Herkes bir yere gider ama çoğu nedenini bilmez. Gözler ekranda, kulaklar kapalıdır. Yanından geçen insan görünmez; sadece bir engel ya da kalabalığın parçasıdır.
Ulaşım bir mücadeledir.
Köprüler, tüneller, metrolar…
Her yer dolu, her şey sıkışık.
Boğaz yanı başındadır ama fark edilmez. Bir arka plan görüntüsüne dönüşmüştür; kendi fotoğraflarını durmaksızın çekenler için , yaşanan bir manzara değil, hızlıca geçilen bir dekor.
Öğle vakti duraklama yoktur.
Hızlı yemekler, ayakta geçirilen hayat. Masalar geçicidir. Seçenek çoktur ama tatmin az. Ne yediğini hatırlamazsın; sadece açlığın bastığını bilirsin.
Akşam da şehir susmaz.
Işıklar çoğalır, ekranlar parlar, gerginlik artar.
Haberler durmadan akar; siyaset, krizler, sokaklarda öldürülen kadınlar, tacizler, katliam gibi kazalar, uyuşturucu tacirleri, operasyon haberleri ,eli sopalı tartışan TV figürleri eve davetsiz girer.
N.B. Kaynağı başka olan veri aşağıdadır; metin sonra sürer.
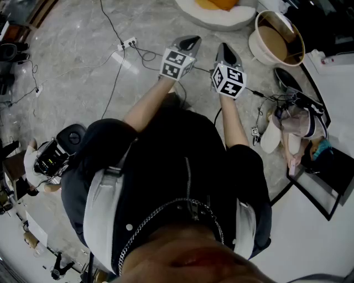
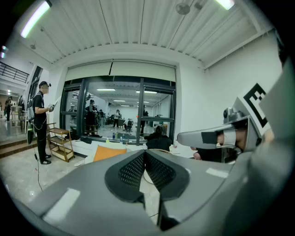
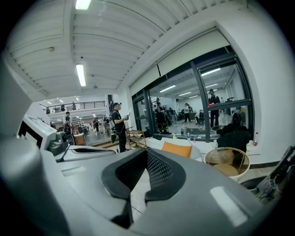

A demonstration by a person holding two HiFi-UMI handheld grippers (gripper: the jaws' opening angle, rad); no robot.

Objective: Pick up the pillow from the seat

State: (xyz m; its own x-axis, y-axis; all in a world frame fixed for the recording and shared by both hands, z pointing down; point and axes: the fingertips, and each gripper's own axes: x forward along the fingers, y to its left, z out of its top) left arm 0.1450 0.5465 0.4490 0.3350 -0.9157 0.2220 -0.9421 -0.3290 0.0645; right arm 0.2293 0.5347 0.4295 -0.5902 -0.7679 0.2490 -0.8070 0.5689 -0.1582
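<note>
Marble floor (image 1: 66,55) lies between the pillow (image 1: 221,3), ahead on its seat (image 1: 215,21), and both closed, empty grippers. Right gripper (image 1: 227,51) seems nearer than left gripper (image 1: 189,41).

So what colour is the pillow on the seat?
The pillow is orange; the right gripper view shows it best.

An orange pillow (image 1: 220,4) rests on top of a low, rounded white seat (image 1: 213,20), untouched, half cut off by the head view's upper edge
</note>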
Kapıyı kapatsan da içeri sızar.
Yatağa uzandığında bile şehir zihnindedir; kaos …
Asıl fark
O zamanlar günün bir ritmi vardı.
Şimdi günün sadece bir hızı var.
O zaman beden yorulurdu.
Şimdi ruh yoruluyor.
Ve belki en önemlisi:
O zaman şehirde yaşardın,
şimdi şehir senin içinde yaşıyor.Yıllar bir sayacın rakamları gibi değişiyor.